### Description of the task:
Go through the records below and show every line with the string "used".

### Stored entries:
■ ■ ■ ■ ■

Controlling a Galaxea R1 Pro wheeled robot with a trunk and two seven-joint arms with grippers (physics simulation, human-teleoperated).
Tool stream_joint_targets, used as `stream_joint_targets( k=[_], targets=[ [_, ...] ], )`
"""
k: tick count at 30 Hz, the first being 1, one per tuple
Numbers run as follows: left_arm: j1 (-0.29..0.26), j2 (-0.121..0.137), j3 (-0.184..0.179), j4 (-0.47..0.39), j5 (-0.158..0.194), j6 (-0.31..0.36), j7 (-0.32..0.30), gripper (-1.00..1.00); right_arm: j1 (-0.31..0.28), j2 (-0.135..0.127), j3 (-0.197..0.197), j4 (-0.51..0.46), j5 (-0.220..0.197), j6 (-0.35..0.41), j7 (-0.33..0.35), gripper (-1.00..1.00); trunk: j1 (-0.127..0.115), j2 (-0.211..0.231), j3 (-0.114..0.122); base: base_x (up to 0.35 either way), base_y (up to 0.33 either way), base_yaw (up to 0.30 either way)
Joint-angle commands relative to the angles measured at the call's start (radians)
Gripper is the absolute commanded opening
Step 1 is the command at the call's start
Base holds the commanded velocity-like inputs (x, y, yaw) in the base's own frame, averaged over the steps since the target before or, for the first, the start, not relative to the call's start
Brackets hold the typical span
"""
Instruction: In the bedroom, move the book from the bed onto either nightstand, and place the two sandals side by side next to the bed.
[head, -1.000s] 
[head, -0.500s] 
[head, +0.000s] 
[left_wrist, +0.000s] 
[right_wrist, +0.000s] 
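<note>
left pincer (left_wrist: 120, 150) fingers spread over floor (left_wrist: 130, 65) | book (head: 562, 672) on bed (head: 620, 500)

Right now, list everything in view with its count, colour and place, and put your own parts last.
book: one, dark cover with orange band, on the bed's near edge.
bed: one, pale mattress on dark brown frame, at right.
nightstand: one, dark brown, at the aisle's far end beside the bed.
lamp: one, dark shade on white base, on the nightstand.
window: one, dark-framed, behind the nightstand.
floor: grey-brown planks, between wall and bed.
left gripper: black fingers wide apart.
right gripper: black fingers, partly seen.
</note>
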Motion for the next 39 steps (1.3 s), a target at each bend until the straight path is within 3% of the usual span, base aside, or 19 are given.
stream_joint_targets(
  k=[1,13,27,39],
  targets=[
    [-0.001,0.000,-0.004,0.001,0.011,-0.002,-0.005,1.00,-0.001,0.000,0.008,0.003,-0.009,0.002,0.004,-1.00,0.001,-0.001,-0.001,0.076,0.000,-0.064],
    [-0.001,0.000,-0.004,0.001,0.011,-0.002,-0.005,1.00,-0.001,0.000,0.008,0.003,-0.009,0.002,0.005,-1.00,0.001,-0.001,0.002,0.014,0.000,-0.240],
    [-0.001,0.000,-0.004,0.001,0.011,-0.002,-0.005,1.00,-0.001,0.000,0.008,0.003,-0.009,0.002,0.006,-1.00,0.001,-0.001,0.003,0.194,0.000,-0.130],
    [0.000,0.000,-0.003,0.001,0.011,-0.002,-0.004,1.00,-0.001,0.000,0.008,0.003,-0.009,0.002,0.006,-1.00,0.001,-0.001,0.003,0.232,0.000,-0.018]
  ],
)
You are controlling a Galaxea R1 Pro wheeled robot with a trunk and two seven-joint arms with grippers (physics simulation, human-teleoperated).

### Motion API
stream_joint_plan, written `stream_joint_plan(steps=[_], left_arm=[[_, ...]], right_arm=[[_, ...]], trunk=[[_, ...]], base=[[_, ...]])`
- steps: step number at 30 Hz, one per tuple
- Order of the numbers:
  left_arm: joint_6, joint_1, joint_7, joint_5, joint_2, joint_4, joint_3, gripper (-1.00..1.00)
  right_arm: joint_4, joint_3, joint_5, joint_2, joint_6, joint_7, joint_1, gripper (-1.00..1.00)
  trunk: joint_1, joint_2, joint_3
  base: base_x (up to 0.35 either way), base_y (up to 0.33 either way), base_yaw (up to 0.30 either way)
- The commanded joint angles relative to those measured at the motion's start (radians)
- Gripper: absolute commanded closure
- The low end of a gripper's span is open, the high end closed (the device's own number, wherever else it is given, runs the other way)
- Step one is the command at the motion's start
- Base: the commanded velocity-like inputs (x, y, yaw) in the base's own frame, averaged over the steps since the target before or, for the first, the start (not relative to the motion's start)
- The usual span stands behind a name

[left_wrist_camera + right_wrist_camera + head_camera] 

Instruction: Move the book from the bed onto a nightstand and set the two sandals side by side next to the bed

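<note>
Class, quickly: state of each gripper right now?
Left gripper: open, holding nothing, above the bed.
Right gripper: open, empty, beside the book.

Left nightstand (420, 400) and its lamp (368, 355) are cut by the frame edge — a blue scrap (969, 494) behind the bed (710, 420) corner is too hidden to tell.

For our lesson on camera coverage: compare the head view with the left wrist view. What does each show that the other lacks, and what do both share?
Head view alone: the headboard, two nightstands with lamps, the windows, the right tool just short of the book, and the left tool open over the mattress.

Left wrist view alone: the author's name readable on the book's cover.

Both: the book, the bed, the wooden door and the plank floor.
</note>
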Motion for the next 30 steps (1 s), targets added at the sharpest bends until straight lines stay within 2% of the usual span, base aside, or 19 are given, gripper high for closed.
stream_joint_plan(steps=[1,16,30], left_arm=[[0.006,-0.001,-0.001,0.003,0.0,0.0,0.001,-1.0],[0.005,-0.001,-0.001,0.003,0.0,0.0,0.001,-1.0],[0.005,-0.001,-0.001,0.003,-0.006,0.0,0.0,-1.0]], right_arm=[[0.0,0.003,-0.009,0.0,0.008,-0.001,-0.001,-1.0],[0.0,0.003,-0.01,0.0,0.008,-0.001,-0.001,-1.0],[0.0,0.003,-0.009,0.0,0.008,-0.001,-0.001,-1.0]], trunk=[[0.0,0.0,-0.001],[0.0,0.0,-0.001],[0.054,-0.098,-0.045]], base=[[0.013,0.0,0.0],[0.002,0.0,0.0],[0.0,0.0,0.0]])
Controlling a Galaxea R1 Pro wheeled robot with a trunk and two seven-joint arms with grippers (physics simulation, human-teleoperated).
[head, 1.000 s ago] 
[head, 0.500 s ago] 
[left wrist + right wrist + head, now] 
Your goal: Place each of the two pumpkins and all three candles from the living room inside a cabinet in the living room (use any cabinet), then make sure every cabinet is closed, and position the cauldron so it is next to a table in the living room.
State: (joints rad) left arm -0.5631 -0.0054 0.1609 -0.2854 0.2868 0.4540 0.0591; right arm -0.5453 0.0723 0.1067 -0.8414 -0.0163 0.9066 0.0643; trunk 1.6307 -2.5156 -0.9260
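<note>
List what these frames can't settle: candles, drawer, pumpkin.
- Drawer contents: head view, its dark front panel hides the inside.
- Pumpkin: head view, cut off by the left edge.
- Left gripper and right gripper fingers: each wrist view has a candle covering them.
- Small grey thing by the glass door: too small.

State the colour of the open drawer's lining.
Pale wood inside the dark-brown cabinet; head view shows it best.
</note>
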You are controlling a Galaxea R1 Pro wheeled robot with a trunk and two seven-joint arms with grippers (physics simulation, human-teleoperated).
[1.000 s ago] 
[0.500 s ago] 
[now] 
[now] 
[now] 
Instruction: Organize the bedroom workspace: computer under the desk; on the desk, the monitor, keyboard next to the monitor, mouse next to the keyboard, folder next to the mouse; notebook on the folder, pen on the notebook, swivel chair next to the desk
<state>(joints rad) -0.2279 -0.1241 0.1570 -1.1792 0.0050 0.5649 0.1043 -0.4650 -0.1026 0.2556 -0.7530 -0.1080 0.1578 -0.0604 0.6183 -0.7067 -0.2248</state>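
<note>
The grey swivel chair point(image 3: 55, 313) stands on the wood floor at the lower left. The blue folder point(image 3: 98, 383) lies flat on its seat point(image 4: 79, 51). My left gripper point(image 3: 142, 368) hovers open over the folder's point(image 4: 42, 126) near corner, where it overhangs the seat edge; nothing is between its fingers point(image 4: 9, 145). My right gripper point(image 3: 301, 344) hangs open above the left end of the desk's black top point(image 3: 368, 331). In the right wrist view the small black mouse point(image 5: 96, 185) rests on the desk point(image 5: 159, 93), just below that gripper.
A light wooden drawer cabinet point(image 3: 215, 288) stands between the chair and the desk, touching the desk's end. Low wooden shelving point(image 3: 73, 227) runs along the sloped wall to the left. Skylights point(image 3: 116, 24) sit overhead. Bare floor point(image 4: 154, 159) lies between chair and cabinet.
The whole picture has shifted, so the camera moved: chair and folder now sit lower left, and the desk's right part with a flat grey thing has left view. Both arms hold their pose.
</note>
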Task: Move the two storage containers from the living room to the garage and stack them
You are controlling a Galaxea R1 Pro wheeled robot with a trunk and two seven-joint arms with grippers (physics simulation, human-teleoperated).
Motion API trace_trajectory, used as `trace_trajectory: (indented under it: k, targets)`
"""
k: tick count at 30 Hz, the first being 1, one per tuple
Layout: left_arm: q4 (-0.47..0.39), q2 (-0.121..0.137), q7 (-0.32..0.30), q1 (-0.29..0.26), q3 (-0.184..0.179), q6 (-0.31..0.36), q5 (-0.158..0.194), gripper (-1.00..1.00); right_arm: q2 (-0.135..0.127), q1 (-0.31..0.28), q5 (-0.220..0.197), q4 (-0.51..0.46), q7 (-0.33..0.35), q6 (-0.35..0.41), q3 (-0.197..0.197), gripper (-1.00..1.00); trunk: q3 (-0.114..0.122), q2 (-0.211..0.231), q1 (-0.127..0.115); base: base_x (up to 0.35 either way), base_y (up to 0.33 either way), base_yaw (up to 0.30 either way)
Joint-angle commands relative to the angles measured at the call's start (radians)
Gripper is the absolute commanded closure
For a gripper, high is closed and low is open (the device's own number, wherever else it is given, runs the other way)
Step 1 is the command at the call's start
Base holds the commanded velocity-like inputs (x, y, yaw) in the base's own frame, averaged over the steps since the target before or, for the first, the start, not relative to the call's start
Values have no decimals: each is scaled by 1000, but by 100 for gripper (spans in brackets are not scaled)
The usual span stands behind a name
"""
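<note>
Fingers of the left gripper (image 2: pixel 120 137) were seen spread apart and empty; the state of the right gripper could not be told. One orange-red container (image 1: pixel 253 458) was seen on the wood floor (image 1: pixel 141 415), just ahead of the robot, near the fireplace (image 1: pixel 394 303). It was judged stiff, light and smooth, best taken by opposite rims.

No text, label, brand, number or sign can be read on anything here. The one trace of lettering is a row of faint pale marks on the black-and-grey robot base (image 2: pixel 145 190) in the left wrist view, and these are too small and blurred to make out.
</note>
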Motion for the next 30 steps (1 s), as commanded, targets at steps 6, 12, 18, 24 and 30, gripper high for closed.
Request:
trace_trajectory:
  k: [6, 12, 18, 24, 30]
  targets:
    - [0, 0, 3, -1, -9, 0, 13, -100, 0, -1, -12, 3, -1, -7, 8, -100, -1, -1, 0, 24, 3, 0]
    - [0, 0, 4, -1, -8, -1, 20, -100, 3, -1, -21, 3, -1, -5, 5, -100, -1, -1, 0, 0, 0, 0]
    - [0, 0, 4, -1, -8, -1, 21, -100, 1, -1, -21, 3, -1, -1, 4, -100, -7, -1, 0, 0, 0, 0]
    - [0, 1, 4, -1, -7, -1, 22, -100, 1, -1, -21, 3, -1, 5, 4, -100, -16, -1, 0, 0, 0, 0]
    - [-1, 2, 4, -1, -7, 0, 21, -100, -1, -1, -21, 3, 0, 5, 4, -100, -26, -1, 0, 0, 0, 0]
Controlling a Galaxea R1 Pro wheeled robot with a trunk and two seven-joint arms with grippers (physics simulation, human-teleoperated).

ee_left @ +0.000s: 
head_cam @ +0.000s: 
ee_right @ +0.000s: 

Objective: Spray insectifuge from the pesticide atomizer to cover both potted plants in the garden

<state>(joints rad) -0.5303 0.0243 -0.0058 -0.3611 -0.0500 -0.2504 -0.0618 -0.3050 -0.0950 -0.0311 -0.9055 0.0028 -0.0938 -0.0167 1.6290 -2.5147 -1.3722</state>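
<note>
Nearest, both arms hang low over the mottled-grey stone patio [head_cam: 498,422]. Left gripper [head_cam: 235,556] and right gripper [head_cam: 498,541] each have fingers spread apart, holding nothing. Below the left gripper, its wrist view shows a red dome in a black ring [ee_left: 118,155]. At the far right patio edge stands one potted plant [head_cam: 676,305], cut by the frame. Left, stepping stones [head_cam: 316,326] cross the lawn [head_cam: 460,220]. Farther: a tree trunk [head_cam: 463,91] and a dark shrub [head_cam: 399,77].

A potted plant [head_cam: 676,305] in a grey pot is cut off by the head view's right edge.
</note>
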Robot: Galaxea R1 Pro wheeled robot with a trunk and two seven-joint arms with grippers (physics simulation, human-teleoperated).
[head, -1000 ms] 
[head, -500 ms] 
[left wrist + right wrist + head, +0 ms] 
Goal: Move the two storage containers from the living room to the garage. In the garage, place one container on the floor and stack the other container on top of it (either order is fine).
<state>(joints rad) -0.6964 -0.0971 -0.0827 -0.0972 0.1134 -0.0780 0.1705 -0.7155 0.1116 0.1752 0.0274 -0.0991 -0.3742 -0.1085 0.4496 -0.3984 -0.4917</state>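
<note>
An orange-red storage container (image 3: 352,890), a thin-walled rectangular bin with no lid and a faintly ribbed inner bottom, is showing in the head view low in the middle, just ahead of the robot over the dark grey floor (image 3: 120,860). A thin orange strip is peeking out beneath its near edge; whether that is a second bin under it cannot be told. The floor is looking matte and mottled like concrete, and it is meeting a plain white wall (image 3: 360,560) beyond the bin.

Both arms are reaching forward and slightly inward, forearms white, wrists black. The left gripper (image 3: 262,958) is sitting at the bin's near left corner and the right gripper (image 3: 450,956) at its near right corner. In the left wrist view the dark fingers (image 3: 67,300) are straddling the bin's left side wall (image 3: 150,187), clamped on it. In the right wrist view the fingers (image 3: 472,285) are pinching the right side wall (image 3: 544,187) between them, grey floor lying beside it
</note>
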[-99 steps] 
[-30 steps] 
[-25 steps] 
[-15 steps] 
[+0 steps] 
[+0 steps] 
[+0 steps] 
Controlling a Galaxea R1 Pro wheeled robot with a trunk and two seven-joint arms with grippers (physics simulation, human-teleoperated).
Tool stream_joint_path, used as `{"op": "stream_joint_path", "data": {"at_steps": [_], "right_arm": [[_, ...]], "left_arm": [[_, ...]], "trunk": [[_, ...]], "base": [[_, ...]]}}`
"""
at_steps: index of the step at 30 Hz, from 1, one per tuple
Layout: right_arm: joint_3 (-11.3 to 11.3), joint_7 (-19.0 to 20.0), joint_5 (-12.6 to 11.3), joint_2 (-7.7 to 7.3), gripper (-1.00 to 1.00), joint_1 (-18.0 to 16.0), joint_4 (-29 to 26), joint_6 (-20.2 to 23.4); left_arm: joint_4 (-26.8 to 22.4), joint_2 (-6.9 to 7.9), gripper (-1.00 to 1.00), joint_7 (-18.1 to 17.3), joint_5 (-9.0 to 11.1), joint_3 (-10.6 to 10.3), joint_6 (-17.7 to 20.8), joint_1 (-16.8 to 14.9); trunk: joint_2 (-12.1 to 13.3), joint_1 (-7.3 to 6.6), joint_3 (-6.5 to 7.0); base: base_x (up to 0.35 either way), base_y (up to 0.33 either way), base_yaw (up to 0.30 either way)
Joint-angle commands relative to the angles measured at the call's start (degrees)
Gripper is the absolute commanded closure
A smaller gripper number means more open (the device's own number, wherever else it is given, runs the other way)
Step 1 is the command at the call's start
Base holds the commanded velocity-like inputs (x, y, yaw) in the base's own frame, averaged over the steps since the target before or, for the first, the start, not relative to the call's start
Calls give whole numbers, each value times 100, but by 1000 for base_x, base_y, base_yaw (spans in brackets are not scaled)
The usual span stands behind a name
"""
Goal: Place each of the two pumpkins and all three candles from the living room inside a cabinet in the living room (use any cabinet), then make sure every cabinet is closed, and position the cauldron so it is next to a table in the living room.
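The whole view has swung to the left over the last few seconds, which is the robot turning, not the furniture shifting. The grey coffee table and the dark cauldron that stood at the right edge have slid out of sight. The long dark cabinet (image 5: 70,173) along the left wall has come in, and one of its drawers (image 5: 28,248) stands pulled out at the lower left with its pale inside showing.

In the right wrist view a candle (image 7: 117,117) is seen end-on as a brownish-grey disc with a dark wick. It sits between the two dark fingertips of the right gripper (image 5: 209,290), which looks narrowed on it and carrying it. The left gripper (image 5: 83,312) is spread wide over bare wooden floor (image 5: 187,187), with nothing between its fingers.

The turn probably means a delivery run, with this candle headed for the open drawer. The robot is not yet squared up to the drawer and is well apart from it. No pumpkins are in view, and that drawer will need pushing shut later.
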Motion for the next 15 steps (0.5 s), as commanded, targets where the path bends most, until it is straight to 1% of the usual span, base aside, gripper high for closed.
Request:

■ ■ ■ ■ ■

### Result below:
Tool stream_joint_targets, used as `stream_joint_targets( k=[_], targets=[ [_, ...] ], )`
Motion API trace_trajectory, used as `trace_trajectory: (indented under it: k, targets)`
Tool stream_joint_path, used as `{"op": "stream_joint_path", "data": {"at_steps": [_], "right_arm": [[_, ...]], "left_arm": [[_, ...]], "trunk": [[_, ...]], "base": [[_, ...]]}}`

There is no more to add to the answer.